The disease arises from expansion of DNA triplet sequences in the fragile X mental retardation (FMR1) gene when it is passed from parent to child. The number of cytosine-guanine-guanine (CGG) triplet sequences affects the production of a protein which is required for normal neural development. The most common number of CGG repeats in the FMR1 gene is 28 to 32 CGG repeats. Expansion of the number of CGG sequences in the FMR1 gene to more than 200 repeats (full mutation), generally results in inactivation of the gene through methylation of CpG islands. Patients with a full mutation often manifest symptoms of fragile X syndrome such as severe cognitive or intellectual disabilities. More modest expansions between 55 and 200 CGG may be associated with autism spectrum disorders, reproductive disorders in females (FXPOI), and cognitive/motor disorders in both older males and females (FXTAS).

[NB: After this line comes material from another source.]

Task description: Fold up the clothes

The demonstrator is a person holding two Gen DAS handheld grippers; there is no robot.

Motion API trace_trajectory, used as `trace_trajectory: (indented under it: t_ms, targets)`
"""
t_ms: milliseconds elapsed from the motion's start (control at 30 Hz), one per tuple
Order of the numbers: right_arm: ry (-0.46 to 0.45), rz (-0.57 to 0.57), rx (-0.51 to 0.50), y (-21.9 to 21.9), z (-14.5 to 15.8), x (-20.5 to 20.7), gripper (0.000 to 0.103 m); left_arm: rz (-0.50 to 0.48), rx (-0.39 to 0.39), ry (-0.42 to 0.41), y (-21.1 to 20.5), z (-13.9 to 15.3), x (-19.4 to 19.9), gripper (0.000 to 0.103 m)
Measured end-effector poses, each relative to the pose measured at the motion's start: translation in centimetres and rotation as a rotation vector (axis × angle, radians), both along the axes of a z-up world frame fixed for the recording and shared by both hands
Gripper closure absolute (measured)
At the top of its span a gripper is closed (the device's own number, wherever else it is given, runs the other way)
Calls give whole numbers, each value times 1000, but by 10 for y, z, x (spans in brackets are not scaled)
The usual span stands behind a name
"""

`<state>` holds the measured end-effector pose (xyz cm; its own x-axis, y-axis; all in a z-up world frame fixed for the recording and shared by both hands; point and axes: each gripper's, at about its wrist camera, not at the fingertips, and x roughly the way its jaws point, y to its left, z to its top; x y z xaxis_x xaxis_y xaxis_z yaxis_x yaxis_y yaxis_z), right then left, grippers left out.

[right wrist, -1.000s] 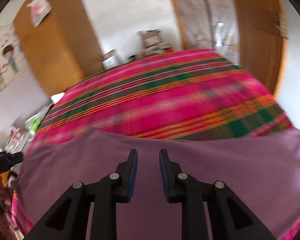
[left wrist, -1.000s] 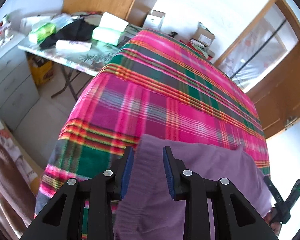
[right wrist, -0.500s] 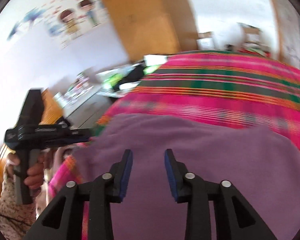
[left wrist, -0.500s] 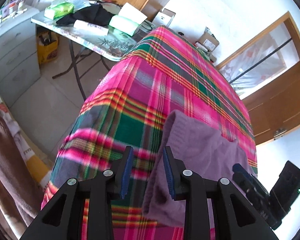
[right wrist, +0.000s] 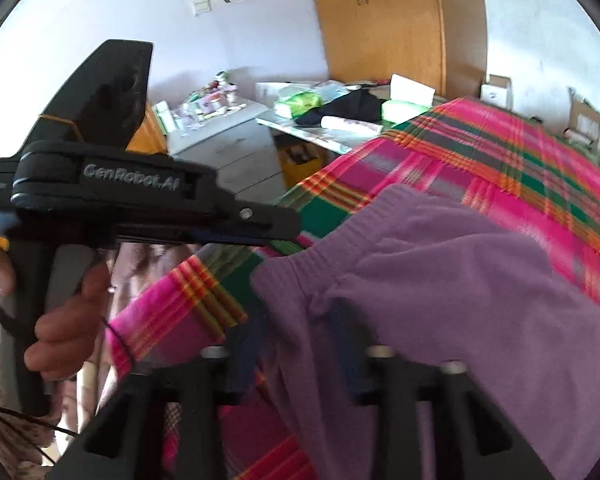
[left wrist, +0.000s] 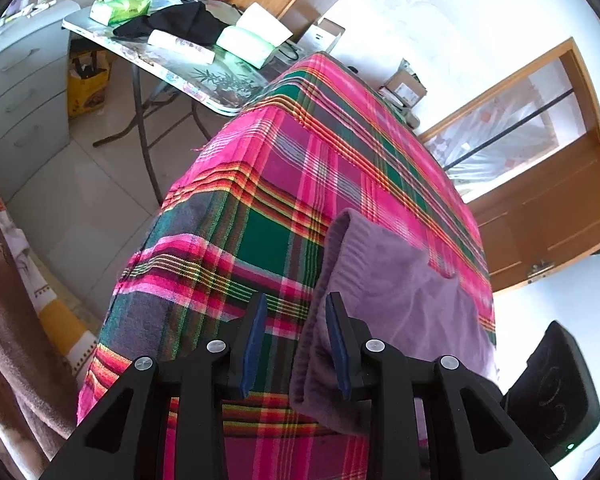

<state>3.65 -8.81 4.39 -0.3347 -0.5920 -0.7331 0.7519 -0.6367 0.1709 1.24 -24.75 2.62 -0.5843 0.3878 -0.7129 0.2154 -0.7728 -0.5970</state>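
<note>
— What is seen on the left?
— A table (left wrist: 204, 84) is seen there, with boxes and a black cloth piled on it. Just right of it, a bed is covered by a striped pink and green blanket (left wrist: 340, 152).

— Where is the purple cloth (left wrist: 400, 292) found?
— It is laid on the near right part of the blanket. Its ribbed edge is hung over the near side of the bed.

— How is the left gripper (left wrist: 296, 300) held?
— It is pointed down at the blanket. Its jaws are kept apart. The ribbed edge is touched by the right finger, and a little of it is seen in the gap, but nothing is pinched.

— And what is seen from the other side?
— The left gripper is held by a hand (right wrist: 60, 320) at the far left. The purple cloth is spread to the right of it.

— How is the right gripper (right wrist: 296, 320) held?
— It is blurred. Its jaws have just been closing, and purple cloth is seen between them. Whether the cloth is pinched cannot be told.
</note>
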Motion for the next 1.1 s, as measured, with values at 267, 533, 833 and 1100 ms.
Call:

3. Diagnosis, Screening, and Risk of Expansion

A DNA blood test is most often used to diagnose fragile X syndrome and fragile X-related disorders. A polymerase chain reaction (PCR) assay can assess the number of CGG repeats in the FMR1 gene, and the methylation status of full mutations. Although Southern blot analysis has been conventionally used to identify full mutations, recent advances in technology now allow the number of CGG repeats to be rapidly assessed by PCR [4-6].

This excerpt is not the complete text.